Sociedade

Benguela chega aos 402 anos sem a alegria dos velhos tempos

Os 402 anos da cidade de Benguela, comemorados ontem, foram certamente um dos menos festejados nas ultimas décadas. Foi particularmente notório o crescendo de uma insatisfação dos munícipes, pelo estado actual da cidade, aquela que sempre ostentou com orgulho o pomposo titulo de “cidade-mãe-das-cidades”.

Benguela chega aos 402 anos sem a alegria dos velhos tempos
Benguela chega aos 402 anos sem a alegria dos velhos tempos

Fotografia: Francisco Bernardo| Edições Novembro

Foi decretada a habitual tolerância de ponto e logo pela manha foram hasteadas a bandeira nacional de Angola e a da cidade, seguida de uma missa de acção de graças com a presença das autoridades locais e convidados, mas tudo se desenrolava num ambiente de pouco entusiasmo.
Imediatamente, as pessoas começaram a reclamar: onde estavam as exuberantes “majorettes”, criadas pela grande atleta que foi Esperdinova Teixeira e a Icónica Bebe Matos, com os seus trajes multicoloridos, marchando pelas ruas da cidade em rodopios cadenciados, ao som festivo de uma charanga de tambores e sopros tocados por jovens e crianças alegres?
Tudo era feito localmente e com a devida antecedência, obra benemérita de ilustres senhoras da nossa sociedade: as saias de pregas, as bermudas com dobras ao joelho e as camisetas de cetim e os chapéus de feltro com fitas encaracoladas.

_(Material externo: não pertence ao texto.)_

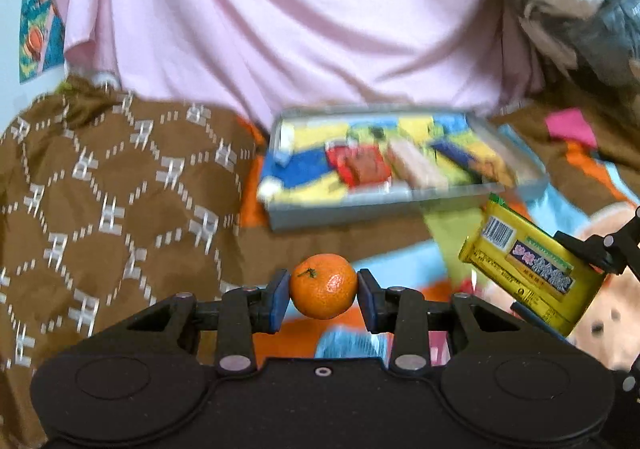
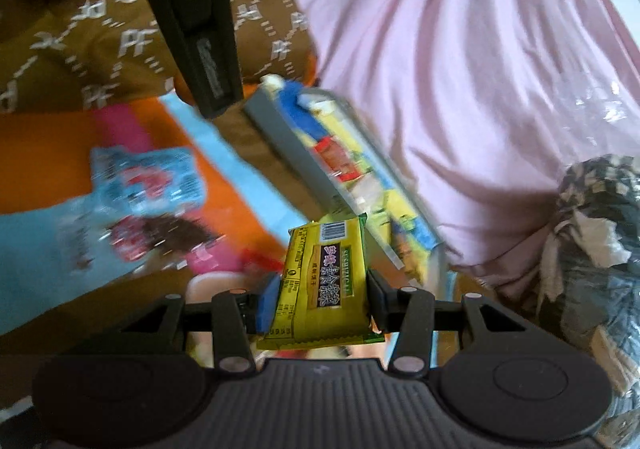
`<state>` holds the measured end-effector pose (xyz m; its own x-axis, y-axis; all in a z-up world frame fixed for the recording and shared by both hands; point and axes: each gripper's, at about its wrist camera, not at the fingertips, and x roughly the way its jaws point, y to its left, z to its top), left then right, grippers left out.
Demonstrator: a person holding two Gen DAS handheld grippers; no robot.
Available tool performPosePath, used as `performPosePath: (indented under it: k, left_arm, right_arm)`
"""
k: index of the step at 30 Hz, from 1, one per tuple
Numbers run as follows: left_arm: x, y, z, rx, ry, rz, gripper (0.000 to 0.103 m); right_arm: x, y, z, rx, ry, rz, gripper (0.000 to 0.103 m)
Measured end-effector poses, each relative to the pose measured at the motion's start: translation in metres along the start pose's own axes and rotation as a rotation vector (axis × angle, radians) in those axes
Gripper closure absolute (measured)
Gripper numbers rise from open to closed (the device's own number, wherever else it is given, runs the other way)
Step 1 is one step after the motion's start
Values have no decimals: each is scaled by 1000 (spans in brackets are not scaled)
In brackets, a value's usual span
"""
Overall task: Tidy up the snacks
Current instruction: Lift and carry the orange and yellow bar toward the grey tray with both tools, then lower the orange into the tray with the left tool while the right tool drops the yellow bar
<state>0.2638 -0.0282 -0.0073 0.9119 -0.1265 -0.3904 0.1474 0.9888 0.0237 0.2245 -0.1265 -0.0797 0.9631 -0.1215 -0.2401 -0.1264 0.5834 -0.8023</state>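
My left gripper [image 1: 323,295] is shut on a small orange mandarin [image 1: 323,286], its blue pads pressed against both sides, held above a colourful blanket. My right gripper [image 2: 320,301] is shut on a yellow snack packet [image 2: 323,281] with a barcode and a dark label. That packet [image 1: 532,265] also shows at the right of the left wrist view, between the other gripper's black fingers [image 1: 592,255]. Ahead lies a grey tray [image 1: 404,205] filled with several bright snack packs, red, blue and yellow. In the right wrist view the tray [image 2: 288,145] runs diagonally just beyond the packet.
Pink cloth [image 1: 280,17] hangs behind the tray. A brown patterned cover [image 1: 100,189] lies to the left. Loose blue and red snack bags [image 2: 148,185] rest on the orange and blue blanket. The left gripper's black body [image 2: 188,9] crosses the top left of the right wrist view.
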Motion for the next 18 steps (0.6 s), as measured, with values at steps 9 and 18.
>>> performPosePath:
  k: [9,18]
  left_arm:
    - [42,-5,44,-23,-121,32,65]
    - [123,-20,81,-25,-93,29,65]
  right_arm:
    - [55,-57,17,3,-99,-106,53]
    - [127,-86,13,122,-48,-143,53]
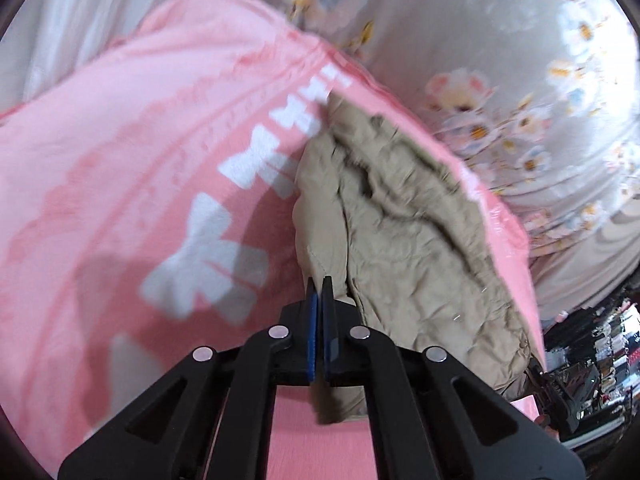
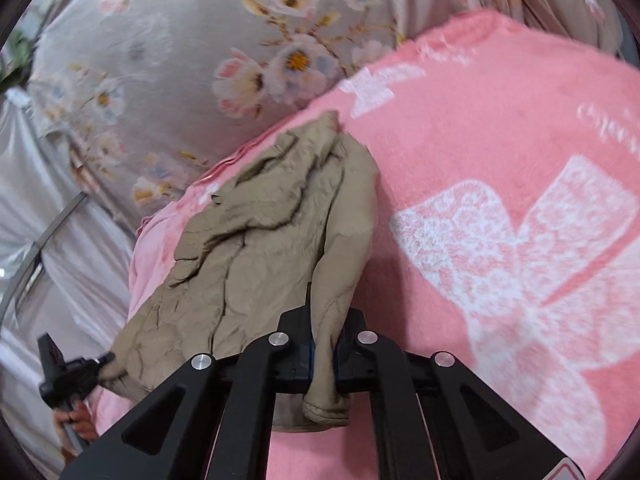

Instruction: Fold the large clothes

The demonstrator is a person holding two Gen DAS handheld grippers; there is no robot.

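Note:
A crumpled tan garment (image 1: 404, 236) lies on a pink blanket (image 1: 132, 152) with white bow prints. My left gripper (image 1: 319, 284) is shut on one edge of the garment, the cloth pinched between its blue pads. In the right wrist view the tan garment (image 2: 272, 248) stretches from the middle toward the lower left. My right gripper (image 2: 322, 344) is shut on a bunched fold of it, and the cloth hangs down below the jaws. The left gripper (image 2: 102, 360) shows at the lower left of that view, holding the garment's other end.
The pink blanket (image 2: 500, 184) covers a bed with a grey floral sheet (image 2: 192, 52) (image 1: 500, 60). Pale curtain fabric (image 2: 48, 240) hangs at the left of the right wrist view. Dark clutter (image 1: 596, 356) lies off the bed edge at the lower right.

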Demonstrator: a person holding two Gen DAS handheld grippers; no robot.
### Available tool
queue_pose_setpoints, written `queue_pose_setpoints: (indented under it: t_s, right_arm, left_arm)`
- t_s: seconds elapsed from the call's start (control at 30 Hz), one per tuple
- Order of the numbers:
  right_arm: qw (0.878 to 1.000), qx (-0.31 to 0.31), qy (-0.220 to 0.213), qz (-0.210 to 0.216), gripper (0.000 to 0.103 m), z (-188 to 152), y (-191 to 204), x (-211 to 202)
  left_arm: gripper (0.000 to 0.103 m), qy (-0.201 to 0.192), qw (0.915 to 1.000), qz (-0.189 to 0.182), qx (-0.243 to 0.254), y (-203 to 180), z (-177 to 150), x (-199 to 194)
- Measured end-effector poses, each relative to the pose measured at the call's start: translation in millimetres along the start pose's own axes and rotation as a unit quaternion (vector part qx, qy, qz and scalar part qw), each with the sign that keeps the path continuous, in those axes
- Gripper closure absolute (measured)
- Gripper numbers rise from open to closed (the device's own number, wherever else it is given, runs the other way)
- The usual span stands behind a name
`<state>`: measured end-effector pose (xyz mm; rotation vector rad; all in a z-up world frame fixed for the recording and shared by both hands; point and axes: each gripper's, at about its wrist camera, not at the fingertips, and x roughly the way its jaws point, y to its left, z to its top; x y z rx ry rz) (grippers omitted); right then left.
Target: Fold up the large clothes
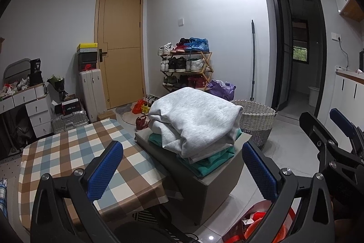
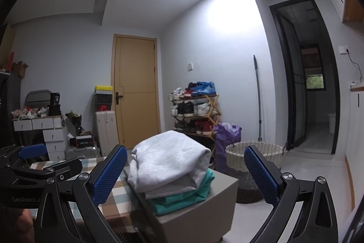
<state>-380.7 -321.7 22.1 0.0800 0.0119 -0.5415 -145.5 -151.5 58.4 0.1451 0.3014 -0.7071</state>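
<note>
A folded light grey garment (image 1: 195, 122) (image 2: 168, 161) lies on top of a folded teal garment (image 1: 211, 163) (image 2: 182, 199). Both are stacked on a grey box stool (image 1: 218, 186) (image 2: 216, 199) beside the checked table (image 1: 75, 163) (image 2: 113, 199). My left gripper (image 1: 182, 170) is open in front of the stack, its blue pads (image 1: 105, 170) wide apart and holding nothing. My right gripper (image 2: 185, 174) is open too, level with the stack, nothing between its pads (image 2: 261, 174). The right gripper's blue fingertip (image 1: 341, 122) shows at the right edge of the left wrist view.
A woven laundry basket (image 1: 257, 120) (image 2: 252, 165) stands on the floor right of the stool, with a purple bag (image 1: 221, 88) (image 2: 227, 138) and a shoe rack (image 1: 186, 65) (image 2: 195, 111) behind it. Suitcases (image 1: 91, 92), drawers and boxes crowd the left wall. A red bag (image 1: 257, 227) lies low right.
</note>
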Motion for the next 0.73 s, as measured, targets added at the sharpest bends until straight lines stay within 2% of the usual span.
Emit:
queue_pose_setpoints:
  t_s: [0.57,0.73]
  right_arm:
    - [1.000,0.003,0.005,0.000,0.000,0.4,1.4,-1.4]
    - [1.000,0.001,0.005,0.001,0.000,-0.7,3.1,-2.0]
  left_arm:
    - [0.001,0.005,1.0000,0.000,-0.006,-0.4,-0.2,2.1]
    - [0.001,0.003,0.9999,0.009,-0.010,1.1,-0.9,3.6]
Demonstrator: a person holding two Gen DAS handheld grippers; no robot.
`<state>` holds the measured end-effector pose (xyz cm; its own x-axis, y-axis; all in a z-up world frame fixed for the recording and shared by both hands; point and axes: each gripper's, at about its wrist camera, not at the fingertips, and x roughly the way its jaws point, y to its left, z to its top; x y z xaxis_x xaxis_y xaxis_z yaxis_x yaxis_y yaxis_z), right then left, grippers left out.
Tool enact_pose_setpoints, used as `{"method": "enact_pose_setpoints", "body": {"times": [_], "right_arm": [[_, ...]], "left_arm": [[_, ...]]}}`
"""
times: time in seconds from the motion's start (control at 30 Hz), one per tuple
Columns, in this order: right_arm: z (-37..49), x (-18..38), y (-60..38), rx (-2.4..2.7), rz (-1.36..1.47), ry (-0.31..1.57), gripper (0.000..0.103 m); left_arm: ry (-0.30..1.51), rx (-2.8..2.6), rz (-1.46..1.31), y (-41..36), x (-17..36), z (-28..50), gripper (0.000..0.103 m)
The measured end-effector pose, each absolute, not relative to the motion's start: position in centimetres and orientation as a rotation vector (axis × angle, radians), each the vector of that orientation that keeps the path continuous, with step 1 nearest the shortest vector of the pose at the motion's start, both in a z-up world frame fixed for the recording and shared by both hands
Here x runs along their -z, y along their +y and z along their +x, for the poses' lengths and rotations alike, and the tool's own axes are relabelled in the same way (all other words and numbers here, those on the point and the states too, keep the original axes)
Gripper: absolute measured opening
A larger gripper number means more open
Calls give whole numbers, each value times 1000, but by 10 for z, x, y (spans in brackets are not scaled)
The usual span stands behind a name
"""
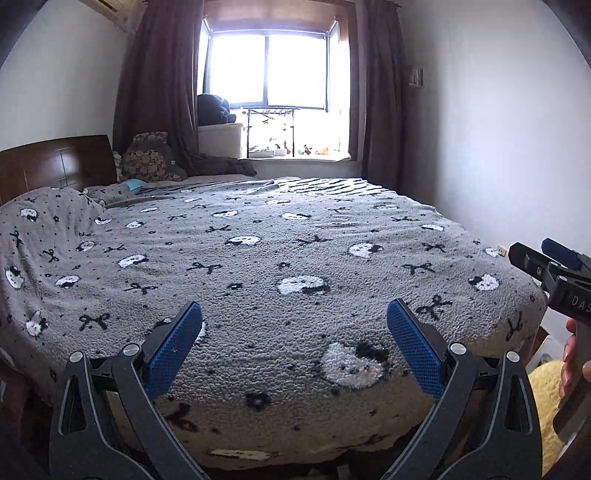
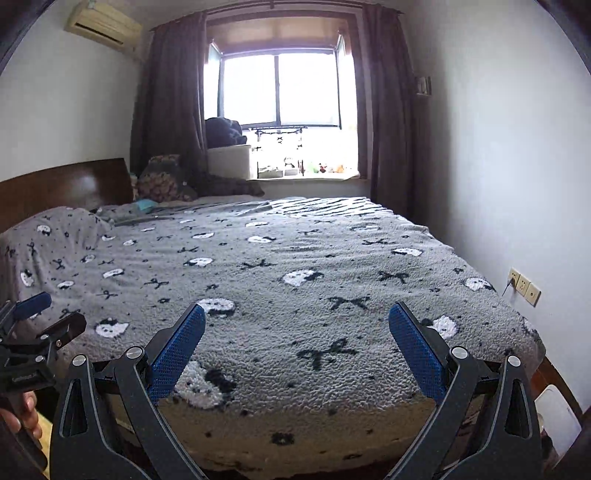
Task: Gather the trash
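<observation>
- We saw a wide bed under a grey fleece blanket patterned with white cat faces and black bows.
- A dark wooden headboard stood against the left white wall.
- Brown curtains framed a bright, overexposed window; small items on its sill were too blurred to tell.
- An air conditioner hung high on the left.
- Wall sockets sat on the right wall.
</observation>
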<state>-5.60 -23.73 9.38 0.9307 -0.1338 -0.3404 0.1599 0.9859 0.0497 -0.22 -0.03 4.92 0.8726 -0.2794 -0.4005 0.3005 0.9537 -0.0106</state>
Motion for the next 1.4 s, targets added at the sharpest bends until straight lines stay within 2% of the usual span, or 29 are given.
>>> {"method": "enact_pose_setpoints", "body": {"times": [1.4], "right_arm": [[-52, -82, -223, 121, 75, 368, 99]], "left_arm": [[411, 267, 30, 11, -44, -1, 95]]}}
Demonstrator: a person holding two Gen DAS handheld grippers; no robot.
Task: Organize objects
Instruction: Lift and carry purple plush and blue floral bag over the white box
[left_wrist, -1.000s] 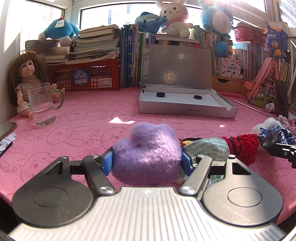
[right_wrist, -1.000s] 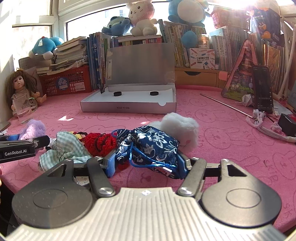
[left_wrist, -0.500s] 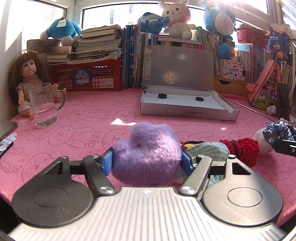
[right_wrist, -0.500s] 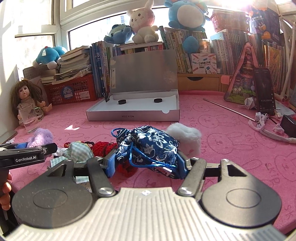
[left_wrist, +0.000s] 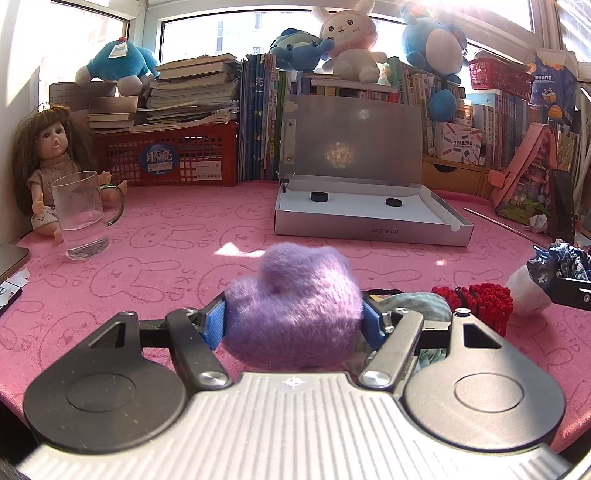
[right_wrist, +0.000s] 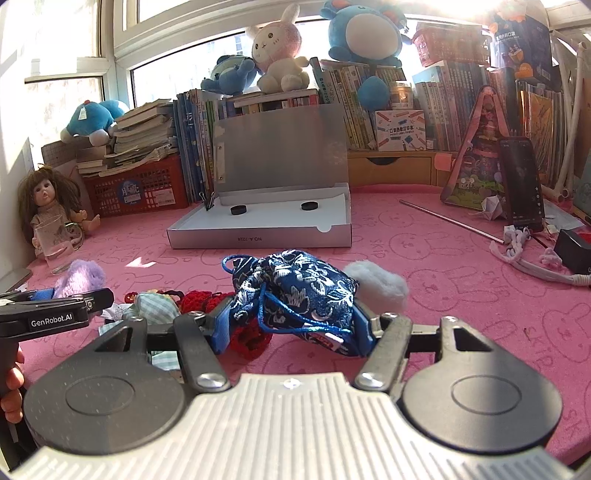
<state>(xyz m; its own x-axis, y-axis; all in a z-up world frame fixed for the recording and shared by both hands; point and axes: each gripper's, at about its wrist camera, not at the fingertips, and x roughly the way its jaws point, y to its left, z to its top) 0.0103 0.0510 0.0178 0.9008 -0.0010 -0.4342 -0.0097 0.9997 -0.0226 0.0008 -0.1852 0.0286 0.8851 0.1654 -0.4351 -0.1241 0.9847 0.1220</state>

Todo mundo vinha para a rua saudar a passagem do desfile ou acenava das janelas. Quando se tratava do aniversario da sua cidade, os benguelenses jamais deixavam os seus créditos por mãos alheias. Mas ontem o desfile não saiu para as ruas, como acontecia num passado recente. No discurso oficial, só se fala em dinheiro, na ordem de milhões e milhões de kwanzas.
Para onde terá ido parar a alma e o orgulho benguelenses, que fervilhavam nas horas festivas de escancarar as portas para receber os milhares de visitantes vindos de todos os pontos do país e do mundo, para conhecerem os encantos da nossa Benguela secular: a praia morena e suas encantadoras sereias que inspiraram os poetas, o enigma do farol sombreiro entrando mar adentro, na enseada do Santo António, ou o largo da Peca com o seu canhão dos tempos de antanho, apontando algures na direcção do Dombe-grande, onde se acoitavam os revoltosos que se atiraram de lanças em riste contra Manuel de Cerveira Pereira, um homem irascível que, às ordens de Filipe II de Espanha, que reinava durante a ocupação de Portugal, aportou com as suas caravelas e uma forca de 130 homens nas proximidades da foz do rio Cavaco, em 1617, e a 17 de Maio instalou o primeiro padrão simbolizando a fundação da cidade, passando a representar a sede do mítico reino de Benguela.
Outro símbolo da alma benguelense é o seu pequeno aeroporto, que os políticos mudaram de nome para “17 de Setembro” e que o povo não aceitou, apesar do respeito que sempre dedicou ao Presidente Neto. O aeroporto, ou campo de aviação, como era nos seus primórdios, chamava-se “Dakota” ou “Dokota”, em homenagem a primeira aeronave que ali aterrissou.
Foi o povo quem lhe deu o nome, porque foi o povo de Benguela que o construiu com as suas próprias mãos. Pessoas anónimas que, face à apatia das autoridades em disponibilizar verbas para a construção do aeródromo, resolveram elas próprias construírem o “seu aeroporto”. Cada um dava o que tinha, sacos de cimento, carradas de brita, blocos e tijolos e assim se concluiu a obra. Inúmeros exemplos existem pela cidade que facilmente atestam que em Benguela crise nunca foi o mesmo que desolação. Para enfrentar as grandes dificuldades, existe a resiliência e o espírito de superação. Neste capitulo, os benguelenses não são melhores nem piores que os outros, são apenas diferentes e disso muito se orgulham.
Foi essa mensagem que os cidadãos de Benguela reivindicaram ontem, que é o seu legitimo direito a participar nos assuntos que lhes dizem respeito. Querem ajudar para que a sua cidade volte a brilhar como outrora, sem amontoados de lixo nas ruas, as suas avenidas esburacadas, sem iluminação publica e com uma criminalidade crescente. Por todo o lado dá-se de caras com o desleixo e a incúria e isso os entristece sobremaneira.